◆ **Work instructions**:
Nothing but the lines from the one containing "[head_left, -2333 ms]" to the end of the data should be copied, exactly, and the pictures stay out.

◆ **Entries shown**:
__________________________________________________
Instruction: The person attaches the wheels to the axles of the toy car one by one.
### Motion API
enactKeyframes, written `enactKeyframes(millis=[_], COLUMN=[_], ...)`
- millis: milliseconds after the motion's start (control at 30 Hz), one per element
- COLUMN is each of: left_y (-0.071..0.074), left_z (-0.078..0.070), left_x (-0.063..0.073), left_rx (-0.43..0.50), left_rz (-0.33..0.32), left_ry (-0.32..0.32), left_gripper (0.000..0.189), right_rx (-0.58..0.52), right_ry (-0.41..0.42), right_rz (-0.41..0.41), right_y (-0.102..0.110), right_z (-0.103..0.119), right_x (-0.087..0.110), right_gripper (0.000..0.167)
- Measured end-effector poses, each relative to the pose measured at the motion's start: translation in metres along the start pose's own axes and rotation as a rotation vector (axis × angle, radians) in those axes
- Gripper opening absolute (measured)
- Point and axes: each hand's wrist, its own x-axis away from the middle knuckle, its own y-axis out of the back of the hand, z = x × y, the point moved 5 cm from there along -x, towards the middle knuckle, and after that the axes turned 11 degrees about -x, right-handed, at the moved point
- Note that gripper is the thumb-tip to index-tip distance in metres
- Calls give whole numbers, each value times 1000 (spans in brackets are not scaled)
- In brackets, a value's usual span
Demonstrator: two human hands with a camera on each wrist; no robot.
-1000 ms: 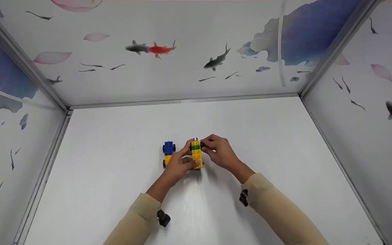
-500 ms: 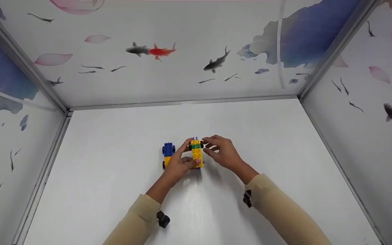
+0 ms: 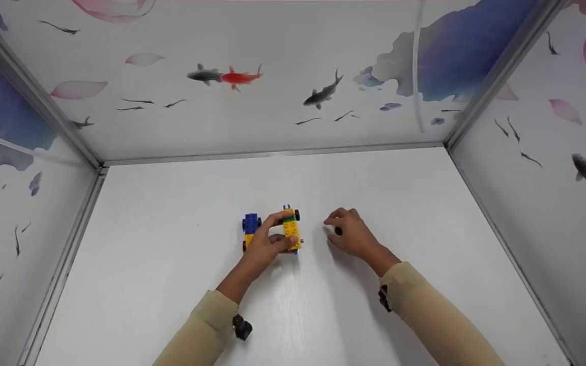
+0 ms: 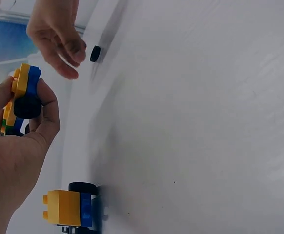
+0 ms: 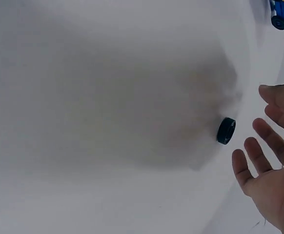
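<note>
My left hand (image 3: 262, 246) grips a toy brick car (image 3: 291, 229) along its sides, lifted off the table. Yellow studded bricks top it, with a green piece near the far end, blue underneath and black wheels. In the left wrist view, one wheel (image 4: 27, 107) of that car faces the camera. My right hand (image 3: 352, 235) is to the right, its fingers spread and loosely bent, with nothing held. A loose black wheel (image 5: 226, 130) lies on the table just beyond these fingers in the right wrist view.
A second toy car (image 3: 251, 222), blue and yellow with black wheels, stands on the white table (image 3: 171, 264) left of the held one, partly behind my left hand. Printed panels with fish (image 3: 242, 78) enclose the table at the back and sides.
My right hand has left the held car's far wheel and moved right and nearer, and the loose wheel shows by it. The car has tilted slightly in my left hand.
</note>
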Motion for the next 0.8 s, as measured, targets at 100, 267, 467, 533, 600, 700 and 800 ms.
enactKeyframes(millis=[100, 267, 467, 533, 600, 700, 800], left_y=[0, -1, -1, -1, -1, 0, 0], left_z=[0, 2, 5, 5, 4, 3, 1], left_x=[1, 2, 0, -1, -1, -1, -2], left_rx=[9, 29, -9, -11, -10, -15, -19], left_rz=[8, 23, -4, -11, -14, -23, -27], left_ry=[5, 22, 7, 3, -1, -7, -20], left_gripper=[61, 73, 76, 75, 74, 75, 78], right_rx=[56, 85, 77, 71, 55, 2, -77], right_ry=[-8, 44, 64, 67, 70, 70, 63], right_rz=[14, 10, 4, -4, -18, -34, -50], right_y=[0, 1, 3, 4, 4, 5, 5], right_z=[-8, -13, -17, -17, -17, -15, -10], right_x=[3, 7, 9, 10, 11, 11, 11], right_gripper=[32, 22, 22, 25, 26, 27, 30])
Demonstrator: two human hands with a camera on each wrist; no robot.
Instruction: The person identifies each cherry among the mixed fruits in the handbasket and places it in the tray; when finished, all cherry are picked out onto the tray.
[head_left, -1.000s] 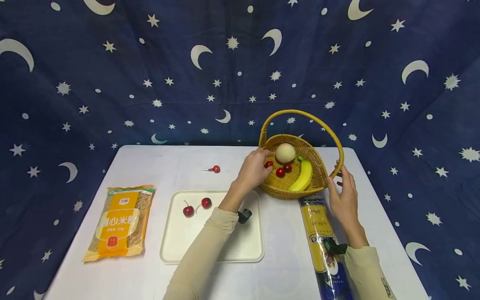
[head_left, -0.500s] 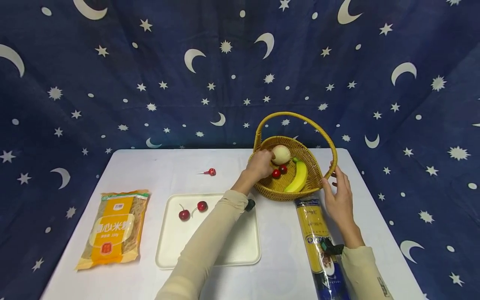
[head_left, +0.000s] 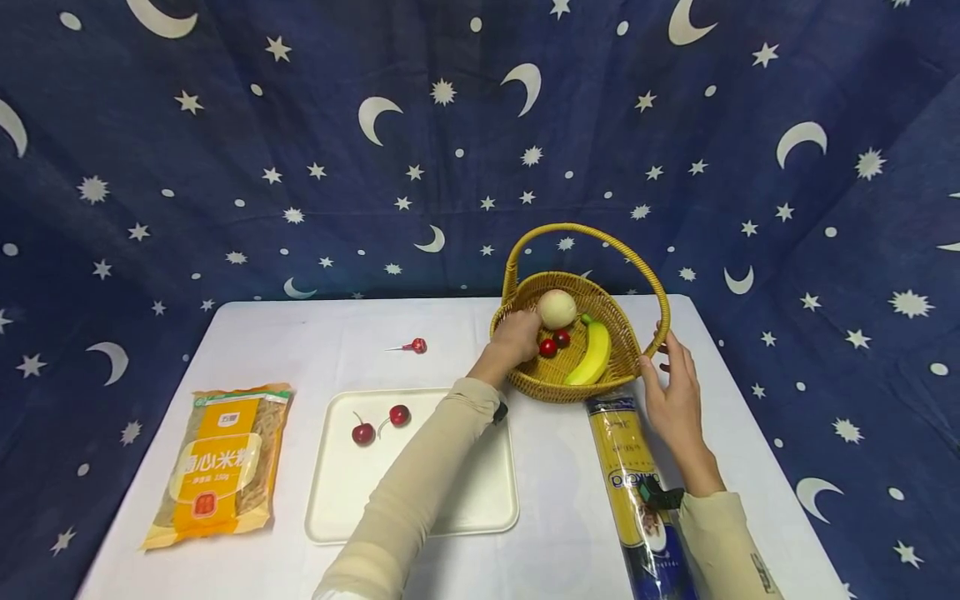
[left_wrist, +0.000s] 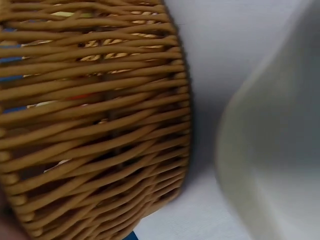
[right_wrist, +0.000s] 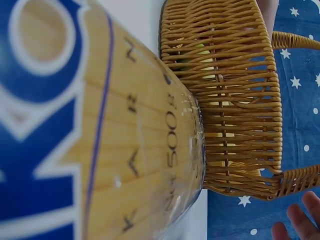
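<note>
A wicker basket [head_left: 547, 389] with a tall handle stands at the back right, holding a banana [head_left: 592, 354], a pale round fruit [head_left: 557, 309] and two red cherries [head_left: 548, 347]. My left hand [head_left: 516, 337] reaches over its left rim, back of the hand up; the fingers are hidden, and I cannot tell what they hold. At the other side, my right hand [head_left: 675, 404] is at the foot of the handle, thumb by the rim. In the right wrist view its fingers [right_wrist: 300, 220] extend loosely beside the handle base. The left wrist view shows the basket's woven wall [left_wrist: 95, 135].
A cream tray [head_left: 337, 500] with two stemmed cherries [head_left: 363, 433] lies under my left forearm. Behind it is a red lollipop [head_left: 417, 345]. A rice noodle bag [head_left: 217, 467] lies at left; a long pasta packet [head_left: 630, 475] lies beneath my right wrist. A starry curtain [head_left: 450, 125] hangs behind.
My left hand has gone deeper into the basket's left side, hiding the cherry seen at its fingertips earlier. My right hand keeps its place at the handle. The head view has shifted slightly.
</note>
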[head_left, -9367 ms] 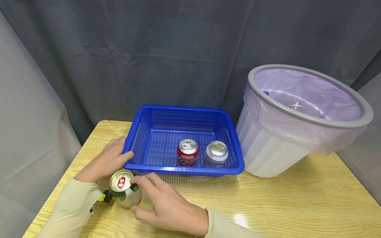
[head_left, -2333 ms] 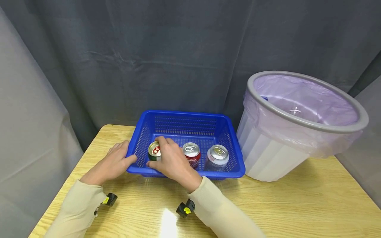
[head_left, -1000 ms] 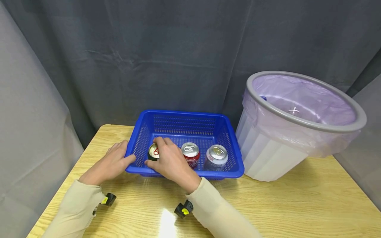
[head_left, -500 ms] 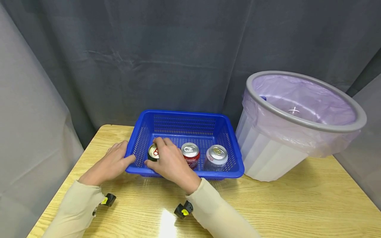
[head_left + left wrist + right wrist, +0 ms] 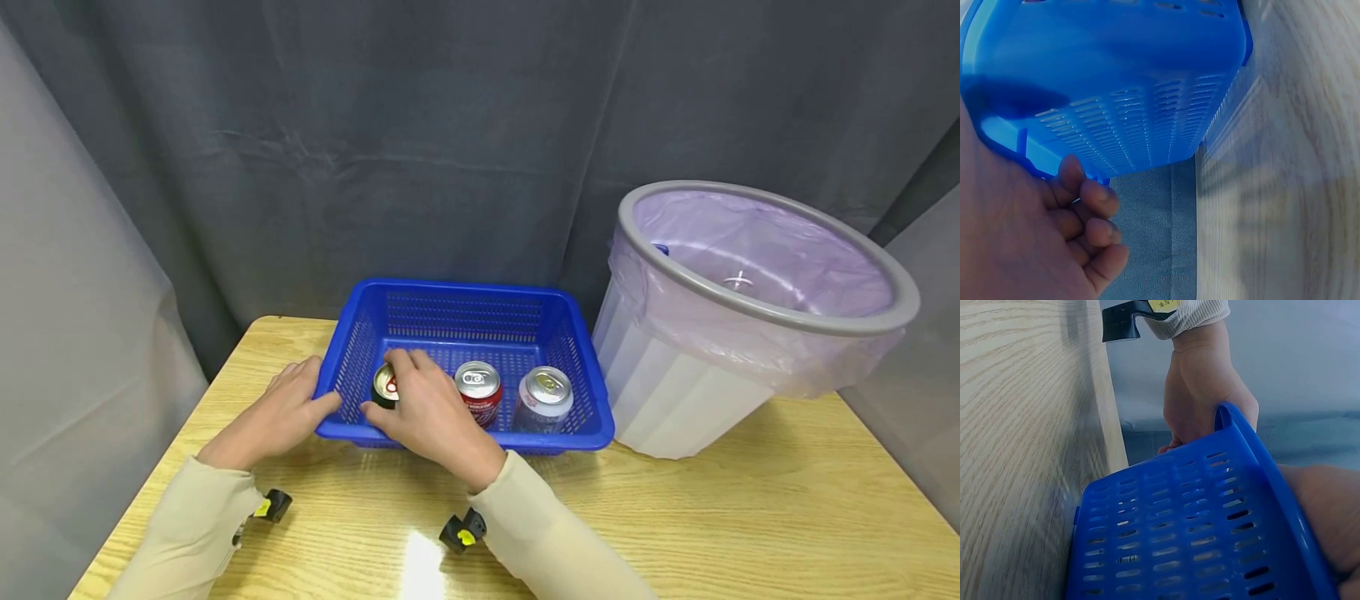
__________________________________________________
◆ **Output of the task**:
[head_left, -2333 ms] 
[head_left, -1000 ms] 
[head_left, -500 ms] 
[head_left + left wrist + right wrist, +0 ms] 

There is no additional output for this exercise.